(Records contained in a dataset)
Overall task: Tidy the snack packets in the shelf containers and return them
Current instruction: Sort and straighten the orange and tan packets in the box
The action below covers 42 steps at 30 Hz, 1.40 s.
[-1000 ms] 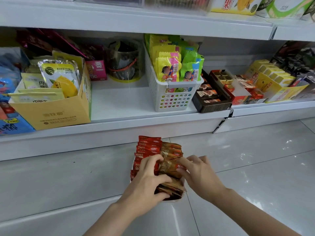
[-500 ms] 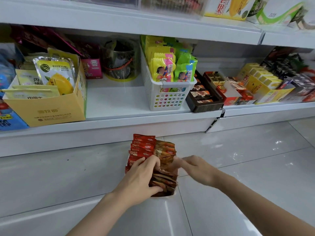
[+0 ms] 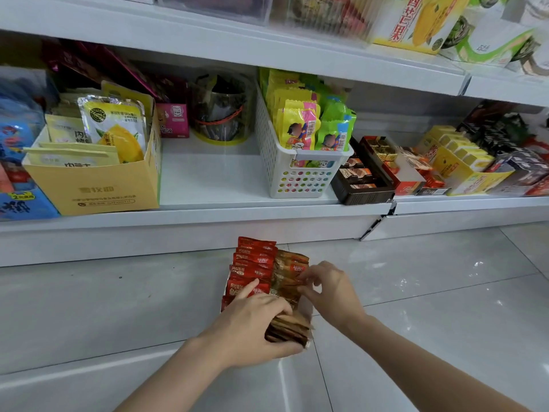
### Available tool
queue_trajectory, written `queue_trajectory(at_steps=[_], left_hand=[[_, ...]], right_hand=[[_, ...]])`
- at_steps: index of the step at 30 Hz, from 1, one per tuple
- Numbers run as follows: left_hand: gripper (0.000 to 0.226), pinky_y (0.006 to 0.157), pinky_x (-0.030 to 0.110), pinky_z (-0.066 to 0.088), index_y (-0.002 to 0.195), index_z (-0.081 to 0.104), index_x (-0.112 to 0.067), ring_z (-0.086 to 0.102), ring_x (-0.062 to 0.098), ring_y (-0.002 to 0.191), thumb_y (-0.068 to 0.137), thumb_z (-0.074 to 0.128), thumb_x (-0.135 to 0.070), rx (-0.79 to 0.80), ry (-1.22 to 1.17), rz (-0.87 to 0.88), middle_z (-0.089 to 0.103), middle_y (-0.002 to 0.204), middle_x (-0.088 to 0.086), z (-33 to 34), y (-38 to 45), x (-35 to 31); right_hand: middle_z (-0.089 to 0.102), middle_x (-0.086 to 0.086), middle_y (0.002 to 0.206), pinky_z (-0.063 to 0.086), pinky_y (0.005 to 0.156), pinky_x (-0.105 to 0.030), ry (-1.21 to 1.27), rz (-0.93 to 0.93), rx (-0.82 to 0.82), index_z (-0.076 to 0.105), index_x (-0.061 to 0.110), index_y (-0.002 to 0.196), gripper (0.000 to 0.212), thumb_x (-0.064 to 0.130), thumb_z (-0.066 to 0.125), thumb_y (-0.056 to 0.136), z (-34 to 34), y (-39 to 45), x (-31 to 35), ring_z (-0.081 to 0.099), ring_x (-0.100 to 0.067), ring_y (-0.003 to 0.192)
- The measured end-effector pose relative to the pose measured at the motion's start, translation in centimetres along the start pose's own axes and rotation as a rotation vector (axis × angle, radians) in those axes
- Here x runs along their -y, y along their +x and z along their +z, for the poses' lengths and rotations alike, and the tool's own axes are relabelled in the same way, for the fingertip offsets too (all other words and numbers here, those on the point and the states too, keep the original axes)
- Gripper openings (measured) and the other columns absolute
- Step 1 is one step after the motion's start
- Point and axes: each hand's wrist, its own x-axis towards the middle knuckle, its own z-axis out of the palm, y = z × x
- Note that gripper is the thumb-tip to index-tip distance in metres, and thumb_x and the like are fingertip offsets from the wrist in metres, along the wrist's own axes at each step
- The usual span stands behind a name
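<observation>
Red packets (image 3: 252, 263) and brown packets (image 3: 289, 275) stand in a container on the floor (image 3: 118, 307) below the shelf (image 3: 208, 179). Left hand (image 3: 255, 325) grips the near brown stack; right hand (image 3: 329, 288) pinches one packet. Square edges gently, keeping rows separate.

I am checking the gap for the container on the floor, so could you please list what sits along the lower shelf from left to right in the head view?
Blue snack bags → yellow cardboard box of mango packets → pink carton → clear round tub → white perforated plastic basket → dark brown tray of chocolates → yellow display box.
</observation>
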Motion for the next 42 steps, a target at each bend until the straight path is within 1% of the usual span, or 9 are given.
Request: queue_trajectory(at_steps=[3, 6, 9, 13, 16, 20, 24, 29, 42], left_hand=[[0.061, 0.119, 0.017, -0.005, 0.098, 0.059, -0.029, 0.050, -0.005, 0.104, 0.087, 0.026, -0.079, -0.010, 0.013, 0.003, 0.057, 0.097, -0.021, -0.5, 0.5, -0.9], [0.050, 0.104, 0.020, 0.033, 0.096, 0.061, -0.022, 0.050, 0.004, 0.098, 0.098, 0.032, -0.064, -0.014, 0.048, -0.003, 0.059, 0.096, -0.013, -0.7, 1.0, -1.1], [0.041, 0.082, 0.031, 0.047, 0.094, 0.060, -0.025, 0.055, 0.010, 0.095, 0.100, 0.037, -0.058, 0.018, 0.015, -0.057, 0.061, 0.100, -0.011, -1.0, 1.2, -1.0], [0.042, 0.064, 0.025, 0.044, 0.086, 0.055, -0.032, 0.059, 0.001, 0.073, 0.096, 0.032, -0.066, -0.009, -0.222, -0.205, 0.066, 0.084, -0.014, -0.8, 1.2, -0.5], [0.062, 0.076, 0.026, 0.046, 0.110, 0.047, -0.041, 0.061, -0.005, 0.082, 0.081, 0.014, -0.084, -0.030, -0.411, -0.354, 0.072, 0.096, -0.018, -0.6, 1.3, -0.1], [0.085, 0.091, 0.033, 0.042, 0.123, 0.043, -0.050, 0.058, 0.006, 0.105, 0.067, 0.002, -0.098, -0.018, -0.528, -0.406, 0.068, 0.109, -0.017, -1.1, 1.4, -0.1], [0.063, 0.096, 0.045, 0.050, 0.123, 0.042, -0.056, 0.066, 0.008, 0.102, 0.075, 0.023, -0.093, 0.089, -0.554, -0.310, 0.070, 0.108, -0.015, -1.4, 1.1, -0.4], [0.033, 0.104, 0.041, 0.047, 0.129, 0.036, -0.064, 0.061, -0.001, 0.114, 0.097, 0.045, -0.059, 0.141, -0.619, -0.263, 0.065, 0.119, -0.031, -1.2, 0.3, 0.4], [0.047, 0.113, 0.039, 0.039, 0.136, 0.013, -0.074, 0.049, 0.000, 0.129, 0.103, 0.036, -0.050, 0.069, -0.665, -0.235, 0.049, 0.141, -0.029, -0.8, 0.5, 0.2]], right_hand=[[0.061, 0.000, 0.105, 0.045, 0.092, -0.034, -0.096, 0.016, 0.049, 0.075, 0.020, 0.106, 0.019, 0.027, 0.071, 0.089, 1.0, -0.3, 0.2, 0.054, -0.018, 0.103], [0.061, 0.001, 0.102, 0.046, 0.088, -0.028, 0.015, 0.030, -0.022, 0.074, 0.016, 0.093, 0.008, 0.023, 0.070, 0.091, 0.8, -0.4, 0.5, 0.055, -0.016, 0.098], [0.069, 0.000, 0.086, 0.047, 0.068, -0.011, 0.383, 0.219, -0.150, 0.060, 0.013, 0.084, 0.016, 0.022, 0.064, 0.096, -1.6, -0.4, 0.5, 0.066, -0.018, 0.083], [0.077, -0.012, 0.080, 0.058, 0.061, -0.021, 0.910, 0.352, -0.214, 0.059, 0.001, 0.097, 0.014, 0.014, 0.063, 0.096, -6.0, -1.0, 0.6, 0.076, -0.021, 0.077], [0.078, -0.009, 0.082, 0.059, 0.062, -0.024, 0.922, 0.325, -0.167, 0.065, 0.010, 0.103, 0.010, 0.015, 0.064, 0.095, -7.2, -1.8, 0.5, 0.076, -0.019, 0.080], [0.078, -0.009, 0.089, 0.062, 0.074, -0.036, 0.947, 0.345, -0.083, 0.069, 0.011, 0.107, 0.017, 0.018, 0.067, 0.092, -6.7, -2.1, 0.7, 0.076, -0.023, 0.087], [0.078, -0.011, 0.093, 0.062, 0.068, -0.031, 1.066, 0.390, -0.044, 0.072, 0.009, 0.103, 0.022, 0.020, 0.072, 0.084, -6.3, -2.0, 1.6, 0.076, -0.025, 0.088], [0.077, -0.012, 0.094, 0.059, 0.064, -0.025, 1.135, 0.433, 0.008, 0.075, 0.008, 0.100, 0.018, 0.020, 0.068, 0.088, -5.9, -2.0, 1.8, 0.076, -0.023, 0.087], [0.076, -0.014, 0.092, 0.060, 0.058, -0.030, 1.050, 0.496, -0.159, 0.051, 0.006, 0.089, 0.023, 0.015, 0.072, 0.088, -4.3, -1.7, 2.4, 0.076, -0.022, 0.082]])
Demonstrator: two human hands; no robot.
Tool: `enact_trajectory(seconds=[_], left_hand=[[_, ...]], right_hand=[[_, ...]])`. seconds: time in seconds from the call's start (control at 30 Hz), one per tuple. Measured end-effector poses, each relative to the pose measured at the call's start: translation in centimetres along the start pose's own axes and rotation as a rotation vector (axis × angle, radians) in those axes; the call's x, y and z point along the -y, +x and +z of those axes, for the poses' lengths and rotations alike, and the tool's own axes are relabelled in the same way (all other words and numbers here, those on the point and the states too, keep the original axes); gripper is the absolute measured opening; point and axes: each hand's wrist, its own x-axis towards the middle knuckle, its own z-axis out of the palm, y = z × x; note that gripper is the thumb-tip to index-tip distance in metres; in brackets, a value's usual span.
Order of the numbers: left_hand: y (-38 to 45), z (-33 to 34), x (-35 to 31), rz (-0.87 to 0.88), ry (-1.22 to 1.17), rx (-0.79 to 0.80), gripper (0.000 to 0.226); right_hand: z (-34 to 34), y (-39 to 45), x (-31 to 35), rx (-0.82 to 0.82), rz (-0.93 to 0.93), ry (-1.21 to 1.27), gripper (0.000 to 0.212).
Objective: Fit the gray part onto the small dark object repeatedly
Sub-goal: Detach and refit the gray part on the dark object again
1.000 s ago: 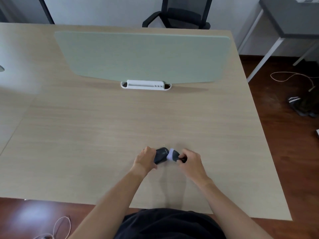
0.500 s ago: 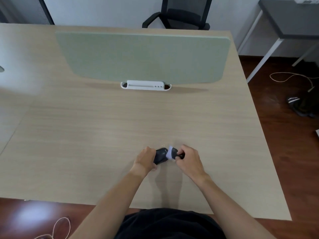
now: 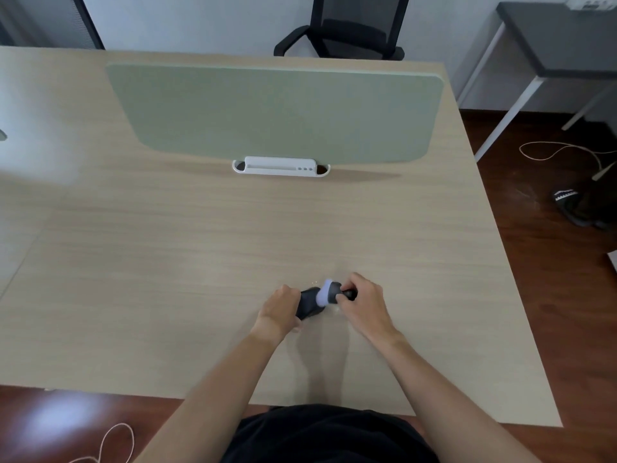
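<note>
Bare forearms and hands, no sleeves at wrists; black garment (image 3: 329, 436) on torso.

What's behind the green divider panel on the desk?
Behind the green divider panel the desk runs on, and a black office chair stands past its far edge. The desk strip right behind the panel is hidden.
</note>
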Motion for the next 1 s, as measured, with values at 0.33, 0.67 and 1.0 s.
enact_trajectory(seconds=[0.33,0.67,1.0], left_hand=[[-0.1,0.3,0.2,0.01,0.027,-0.047,0.03],[0.2,0.7,0.6,0.03,-0.049,-0.112,0.019],[0.2,1.2,1.1,0.042,-0.006,-0.081,0.039]], right_hand=[[1.1,0.5,0.0,0.004,0.011,-0.09,0.008],[2.8,0.7,3.0,0.312,-0.071,-0.087,0.009],[-0.4,2.7,0.8,0.043,0.093,-0.244,0.012]])
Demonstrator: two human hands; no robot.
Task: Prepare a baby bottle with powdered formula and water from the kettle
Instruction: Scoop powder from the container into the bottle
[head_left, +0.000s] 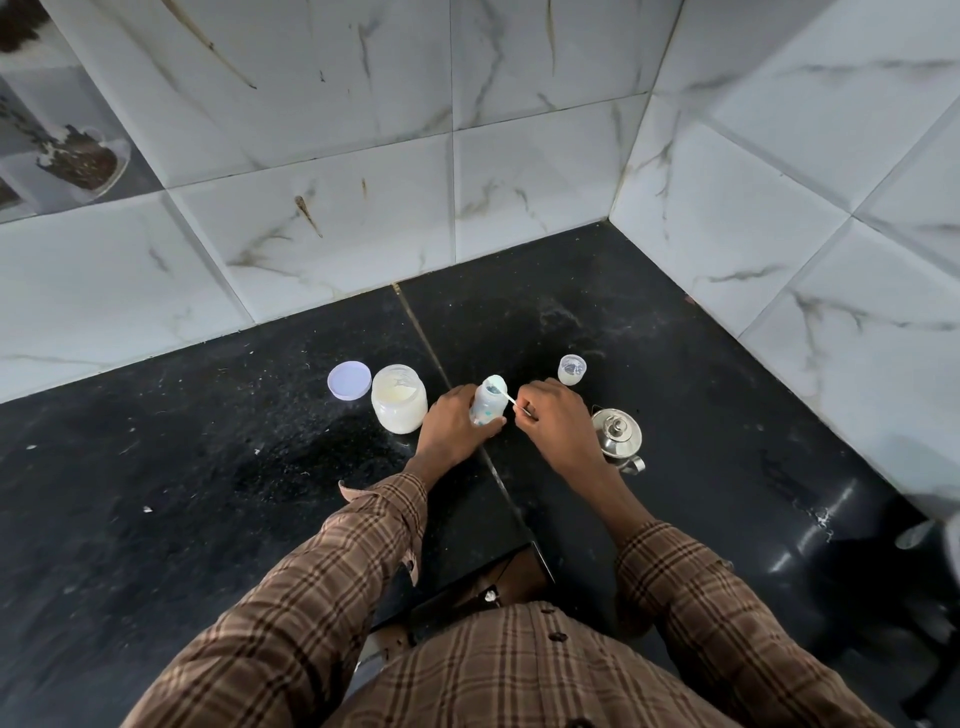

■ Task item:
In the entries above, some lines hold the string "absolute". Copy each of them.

■ Exercise result:
- Gripper openings (measured) and the other columns absolute
Tool: `enact_trajectory(seconds=[_], left_hand=[[_, ...]], right_hand=[[_, ...]])`. seconds: time in seconds from the call's start (control at 30 Hz), one per tuple. Measured end-effector poses, each relative to the pose measured at the call's start: translation in centimetres along the start pose's own axes and rotation as a rotation vector (axis × angle, radians) in those axes; the call's x, y and z point along the -y, +x and +z of those axes, for the poses' lengths and rotations alike, and the tool's own axes are relabelled in the same way (all other words and numbers here, those on the point and the states too, keep the original axes); gripper is the absolute measured opening; point and axes: each hand's wrist, its own x-axis towards the middle knuckle, its own z-axis out of the palm, y = z × x; note that gripper is the thumb-tip to index-tip distance in metres; in brackets, a value's usual span.

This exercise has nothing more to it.